◆ PROBLEM TO WORK ON ◆
Copy out, word for word, the lines from the start of the data below through the line containing "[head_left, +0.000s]", and no others.

◆ WORKING DATA ◆
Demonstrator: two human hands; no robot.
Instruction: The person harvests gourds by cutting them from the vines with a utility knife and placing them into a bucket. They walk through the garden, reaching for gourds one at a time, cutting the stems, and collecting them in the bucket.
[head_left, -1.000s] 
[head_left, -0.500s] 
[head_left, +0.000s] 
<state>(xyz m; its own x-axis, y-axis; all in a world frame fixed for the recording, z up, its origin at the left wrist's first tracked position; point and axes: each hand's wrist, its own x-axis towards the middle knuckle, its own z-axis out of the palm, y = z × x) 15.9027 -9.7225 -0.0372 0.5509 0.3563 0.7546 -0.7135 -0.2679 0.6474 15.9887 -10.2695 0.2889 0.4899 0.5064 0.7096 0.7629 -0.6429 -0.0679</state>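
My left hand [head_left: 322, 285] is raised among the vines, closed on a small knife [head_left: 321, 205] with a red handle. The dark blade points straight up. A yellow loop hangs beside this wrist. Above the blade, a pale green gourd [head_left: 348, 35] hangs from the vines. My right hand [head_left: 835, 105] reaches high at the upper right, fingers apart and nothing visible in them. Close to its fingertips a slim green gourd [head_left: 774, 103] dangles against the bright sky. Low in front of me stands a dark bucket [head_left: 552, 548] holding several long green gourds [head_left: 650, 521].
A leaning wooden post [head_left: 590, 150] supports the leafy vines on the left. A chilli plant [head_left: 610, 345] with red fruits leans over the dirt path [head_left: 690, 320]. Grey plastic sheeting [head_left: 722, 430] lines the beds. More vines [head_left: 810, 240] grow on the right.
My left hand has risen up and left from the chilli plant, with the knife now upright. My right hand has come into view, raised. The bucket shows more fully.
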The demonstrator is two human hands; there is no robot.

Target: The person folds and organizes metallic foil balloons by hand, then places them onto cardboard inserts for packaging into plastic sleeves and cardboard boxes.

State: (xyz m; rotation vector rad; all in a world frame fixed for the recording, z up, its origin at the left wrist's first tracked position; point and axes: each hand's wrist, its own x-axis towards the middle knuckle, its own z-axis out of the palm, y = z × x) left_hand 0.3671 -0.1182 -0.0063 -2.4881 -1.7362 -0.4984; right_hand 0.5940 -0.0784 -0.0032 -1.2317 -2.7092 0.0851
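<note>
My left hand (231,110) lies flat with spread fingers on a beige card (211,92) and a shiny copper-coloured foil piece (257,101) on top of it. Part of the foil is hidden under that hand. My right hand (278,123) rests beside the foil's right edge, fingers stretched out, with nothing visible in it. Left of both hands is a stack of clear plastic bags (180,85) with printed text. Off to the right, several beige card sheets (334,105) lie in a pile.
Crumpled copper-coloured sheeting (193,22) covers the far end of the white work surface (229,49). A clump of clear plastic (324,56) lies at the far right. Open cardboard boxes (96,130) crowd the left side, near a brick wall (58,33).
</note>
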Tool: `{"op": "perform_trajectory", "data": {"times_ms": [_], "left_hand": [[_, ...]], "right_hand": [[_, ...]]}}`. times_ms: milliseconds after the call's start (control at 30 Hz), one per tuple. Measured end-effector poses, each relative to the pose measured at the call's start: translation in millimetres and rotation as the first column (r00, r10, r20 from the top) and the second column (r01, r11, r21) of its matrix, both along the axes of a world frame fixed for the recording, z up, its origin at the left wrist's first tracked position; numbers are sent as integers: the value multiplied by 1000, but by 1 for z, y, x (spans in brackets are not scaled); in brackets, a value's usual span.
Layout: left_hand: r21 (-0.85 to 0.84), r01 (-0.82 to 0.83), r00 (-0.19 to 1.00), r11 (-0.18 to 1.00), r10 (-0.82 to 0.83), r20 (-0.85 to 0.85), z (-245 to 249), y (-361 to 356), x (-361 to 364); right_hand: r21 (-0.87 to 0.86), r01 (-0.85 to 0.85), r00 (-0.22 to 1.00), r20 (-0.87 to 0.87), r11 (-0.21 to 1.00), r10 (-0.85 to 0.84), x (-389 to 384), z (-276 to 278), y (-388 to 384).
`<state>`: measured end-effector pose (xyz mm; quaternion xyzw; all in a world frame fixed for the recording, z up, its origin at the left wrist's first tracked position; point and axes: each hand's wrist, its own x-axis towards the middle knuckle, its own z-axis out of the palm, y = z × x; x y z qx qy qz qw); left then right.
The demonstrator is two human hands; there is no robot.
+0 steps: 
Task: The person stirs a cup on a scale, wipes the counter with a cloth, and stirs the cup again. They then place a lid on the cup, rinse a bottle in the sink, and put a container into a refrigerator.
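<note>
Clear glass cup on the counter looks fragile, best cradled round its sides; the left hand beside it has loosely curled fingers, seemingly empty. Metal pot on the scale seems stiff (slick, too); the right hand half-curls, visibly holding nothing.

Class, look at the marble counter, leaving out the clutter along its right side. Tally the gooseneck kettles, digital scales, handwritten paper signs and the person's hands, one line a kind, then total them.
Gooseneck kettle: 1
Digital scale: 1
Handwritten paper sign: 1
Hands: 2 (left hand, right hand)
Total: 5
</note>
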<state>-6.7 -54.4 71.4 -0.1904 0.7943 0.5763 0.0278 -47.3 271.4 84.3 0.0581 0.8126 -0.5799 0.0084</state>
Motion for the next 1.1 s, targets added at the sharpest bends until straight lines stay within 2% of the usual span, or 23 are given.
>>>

◆ REPLY TO THE TASK ◆
Demonstrator: two human hands; no robot.
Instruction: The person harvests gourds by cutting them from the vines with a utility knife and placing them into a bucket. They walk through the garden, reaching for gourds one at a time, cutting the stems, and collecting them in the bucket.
[head_left, -1.000s] 
[head_left, -0.500s] 
[head_left, +0.000s] 

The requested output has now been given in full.